Five tips to avoid penalties and interest

The Internal Revenue Service recently released its 2018 Databook, revealing a decrease in individual tax return audits for the seventh consecutive year. According to the Databook, “the IRS audited just 0.59% of individual tax returns last year,” the lowest level since 2002.

While there is no surefire way to avoid an audit. However, there are ways to avoid added penalties and interest if your return is audited:

  1. Report all income. Institutions and employers report the income that they distribute to the IRS. If the amount reported by the institution does not match that reported on your tax return, it can result in a “matching notice”.
  2. Maintain a vehicle log. Keep a record of each business trip, including date, starting location, ending location, mileage, and business purpose. It is also valuable to record tolls and other expenses.
  3. Keep charitable contribution receipts. This is very important particularly if you donate substantial amounts to charity. If you donate cash, request a receipt. If you donate non-cash items, record those items and their value.

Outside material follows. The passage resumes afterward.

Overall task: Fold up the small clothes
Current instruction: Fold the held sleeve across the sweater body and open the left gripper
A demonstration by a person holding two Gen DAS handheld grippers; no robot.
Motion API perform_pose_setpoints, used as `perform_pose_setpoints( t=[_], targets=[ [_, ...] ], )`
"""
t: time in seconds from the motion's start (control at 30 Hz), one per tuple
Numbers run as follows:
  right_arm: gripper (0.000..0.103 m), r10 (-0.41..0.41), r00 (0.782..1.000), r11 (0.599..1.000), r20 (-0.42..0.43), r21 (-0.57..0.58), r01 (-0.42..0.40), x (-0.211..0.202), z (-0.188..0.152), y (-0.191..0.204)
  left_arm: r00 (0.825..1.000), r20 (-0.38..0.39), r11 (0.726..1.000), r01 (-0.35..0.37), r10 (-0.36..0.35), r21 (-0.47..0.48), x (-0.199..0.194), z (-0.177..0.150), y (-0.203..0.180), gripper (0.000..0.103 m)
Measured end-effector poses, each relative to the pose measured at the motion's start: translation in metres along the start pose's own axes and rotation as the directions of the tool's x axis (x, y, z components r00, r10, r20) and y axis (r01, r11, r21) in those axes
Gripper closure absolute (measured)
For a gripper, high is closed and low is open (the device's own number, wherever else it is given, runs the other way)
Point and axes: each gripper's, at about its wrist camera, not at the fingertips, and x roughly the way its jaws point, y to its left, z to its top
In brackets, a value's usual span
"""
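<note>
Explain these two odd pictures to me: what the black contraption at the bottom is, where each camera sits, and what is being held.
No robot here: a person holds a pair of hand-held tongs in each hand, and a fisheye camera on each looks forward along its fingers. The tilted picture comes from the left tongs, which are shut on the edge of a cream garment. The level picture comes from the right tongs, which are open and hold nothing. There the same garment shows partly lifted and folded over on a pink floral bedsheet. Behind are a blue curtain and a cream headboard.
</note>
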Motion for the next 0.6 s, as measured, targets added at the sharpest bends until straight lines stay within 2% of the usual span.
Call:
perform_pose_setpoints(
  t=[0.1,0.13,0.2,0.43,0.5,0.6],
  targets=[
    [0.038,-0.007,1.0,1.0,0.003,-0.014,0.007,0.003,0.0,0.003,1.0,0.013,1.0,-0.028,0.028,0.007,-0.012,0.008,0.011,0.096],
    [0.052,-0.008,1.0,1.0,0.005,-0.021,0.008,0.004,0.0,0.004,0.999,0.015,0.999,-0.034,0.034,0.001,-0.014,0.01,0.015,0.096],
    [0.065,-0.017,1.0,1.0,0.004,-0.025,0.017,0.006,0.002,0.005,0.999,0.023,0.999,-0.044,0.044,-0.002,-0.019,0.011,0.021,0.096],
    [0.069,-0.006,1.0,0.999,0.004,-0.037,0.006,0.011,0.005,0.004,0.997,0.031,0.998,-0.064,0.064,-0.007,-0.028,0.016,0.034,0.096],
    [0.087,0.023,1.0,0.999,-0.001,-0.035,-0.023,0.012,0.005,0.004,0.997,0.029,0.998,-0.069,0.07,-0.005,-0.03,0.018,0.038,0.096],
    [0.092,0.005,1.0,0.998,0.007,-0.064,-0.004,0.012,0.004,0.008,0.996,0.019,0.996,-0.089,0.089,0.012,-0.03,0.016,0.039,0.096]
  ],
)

You may also want to take a photo of the items you donate.
  4. Verify Home office. To claim a home office deduction, “you must regularly use part of your home exclusively for conducting business” and it must also be the principle place of your business. Speak to your tax professional to determine whether the simplified or actual method is best for your situation.
  5.  E-file your tax returns. The IRS suggests that e-filing can reduce errors on a tax return. “The error rate for a paper return, the IRS reported, is 21 percent. The rate for returns filed electronically is 0.5 percent.” Another advantage of e-filing is that the IRS generally processes your refund quicker than paper filing.

As with all decisions regarding tax compliance, be sure to have a discussion with your tax professional.